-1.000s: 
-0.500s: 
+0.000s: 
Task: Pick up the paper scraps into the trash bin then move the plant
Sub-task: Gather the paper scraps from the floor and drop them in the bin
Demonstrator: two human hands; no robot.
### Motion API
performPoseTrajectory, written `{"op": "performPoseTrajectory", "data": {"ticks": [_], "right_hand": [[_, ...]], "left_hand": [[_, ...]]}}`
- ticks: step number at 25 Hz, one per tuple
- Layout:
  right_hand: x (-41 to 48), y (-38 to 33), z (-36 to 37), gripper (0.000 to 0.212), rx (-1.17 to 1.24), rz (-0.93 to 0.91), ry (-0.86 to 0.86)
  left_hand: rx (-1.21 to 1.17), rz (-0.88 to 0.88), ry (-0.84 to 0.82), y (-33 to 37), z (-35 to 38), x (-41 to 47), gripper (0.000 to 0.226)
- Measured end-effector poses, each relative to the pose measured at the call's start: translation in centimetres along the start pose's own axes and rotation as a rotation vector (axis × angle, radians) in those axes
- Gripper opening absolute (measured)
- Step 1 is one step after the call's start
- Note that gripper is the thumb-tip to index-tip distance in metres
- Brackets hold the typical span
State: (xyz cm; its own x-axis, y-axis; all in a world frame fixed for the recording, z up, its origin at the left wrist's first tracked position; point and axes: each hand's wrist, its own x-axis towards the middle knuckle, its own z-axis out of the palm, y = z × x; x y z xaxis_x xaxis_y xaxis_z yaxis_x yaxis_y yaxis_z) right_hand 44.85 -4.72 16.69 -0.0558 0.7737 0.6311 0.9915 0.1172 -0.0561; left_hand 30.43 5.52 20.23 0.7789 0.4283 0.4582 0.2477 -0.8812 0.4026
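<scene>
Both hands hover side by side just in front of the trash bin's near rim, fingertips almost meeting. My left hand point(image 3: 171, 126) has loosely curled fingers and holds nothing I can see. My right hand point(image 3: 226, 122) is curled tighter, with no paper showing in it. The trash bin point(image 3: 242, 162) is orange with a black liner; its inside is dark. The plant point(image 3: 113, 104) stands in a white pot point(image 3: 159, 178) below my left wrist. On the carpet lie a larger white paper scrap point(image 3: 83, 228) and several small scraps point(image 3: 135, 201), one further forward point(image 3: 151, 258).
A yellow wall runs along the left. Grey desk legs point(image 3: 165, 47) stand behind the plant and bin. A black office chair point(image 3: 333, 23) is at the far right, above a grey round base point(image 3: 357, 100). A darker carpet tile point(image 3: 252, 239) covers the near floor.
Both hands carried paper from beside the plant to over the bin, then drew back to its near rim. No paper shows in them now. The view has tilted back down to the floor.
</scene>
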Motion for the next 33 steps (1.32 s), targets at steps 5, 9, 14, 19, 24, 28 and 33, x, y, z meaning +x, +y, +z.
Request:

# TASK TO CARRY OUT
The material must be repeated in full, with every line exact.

# RESULT
-1.000s: 
-0.500s: 
+0.000s: 
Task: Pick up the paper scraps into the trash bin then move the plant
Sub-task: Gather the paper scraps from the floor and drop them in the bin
Demonstrator: two human hands; no robot.
### Motion API
performPoseTrajectory, written `{"op": "performPoseTrajectory", "data": {"ticks": [_], "right_hand": [[_, ...]], "left_hand": [[_, ...]]}}`
- ticks: step number at 25 Hz, one per tuple
- Layout:
  right_hand: x (-41 to 48), y (-38 to 33), z (-36 to 37), gripper (0.000 to 0.212), rx (-1.17 to 1.24), rz (-0.93 to 0.91), ry (-0.86 to 0.86)
  left_hand: rx (-1.21 to 1.17), rz (-0.88 to 0.88), ry (-0.84 to 0.82), y (-33 to 37), z (-35 to 38), x (-41 to 47), gripper (0.000 to 0.226)
- Measured end-effector poses, each relative to the pose measured at the call's start: translation in centimetres along the start pose's own axes and rotation as a rotation vector (axis × angle, radians) in those axes
- Gripper opening absolute (measured)
- Step 1 is one step after the call's start
- Note that gripper is the thumb-tip to index-tip distance in metres
- Brackets hold the typical span
State: (xyz cm; its own x-axis, y-axis; all in a world frame fixed for the recording, z up, its origin at the left wrist's first tracked position; point and axes: each hand's wrist, its own x-axis towards the middle knuckle, its own z-axis out of the palm, y = z × x; x y z xaxis_x xaxis_y xaxis_z yaxis_x yaxis_y yaxis_z) right_hand 44.85 -4.72 16.69 -0.0558 0.7737 0.6311 0.9915 0.1172 -0.0561; left_hand 30.43 5.52 20.23 0.7789 0.4283 0.4582 0.2477 -0.8812 0.4026
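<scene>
Both hands hover side by side just in front of the trash bin's near rim, fingertips almost meeting. My left hand point(image 3: 171, 126) has loosely curled fingers and holds nothing I can see. My right hand point(image 3: 226, 122) is curled tighter, with no paper showing in it. The trash bin point(image 3: 242, 162) is orange with a black liner; its inside is dark. The plant point(image 3: 113, 104) stands in a white pot point(image 3: 159, 178) below my left wrist. On the carpet lie a larger white paper scrap point(image 3: 83, 228) and several small scraps point(image 3: 135, 201), one further forward point(image 3: 151, 258).
A yellow wall runs along the left. Grey desk legs point(image 3: 165, 47) stand behind the plant and bin. A black office chair point(image 3: 333, 23) is at the far right, above a grey round base point(image 3: 357, 100). A darker carpet tile point(image 3: 252, 239) covers the near floor.
Both hands carried paper from beside the plant to over the bin, then drew back to its near rim. No paper shows in them now. The view has tilted back down to the floor.
</scene>
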Motion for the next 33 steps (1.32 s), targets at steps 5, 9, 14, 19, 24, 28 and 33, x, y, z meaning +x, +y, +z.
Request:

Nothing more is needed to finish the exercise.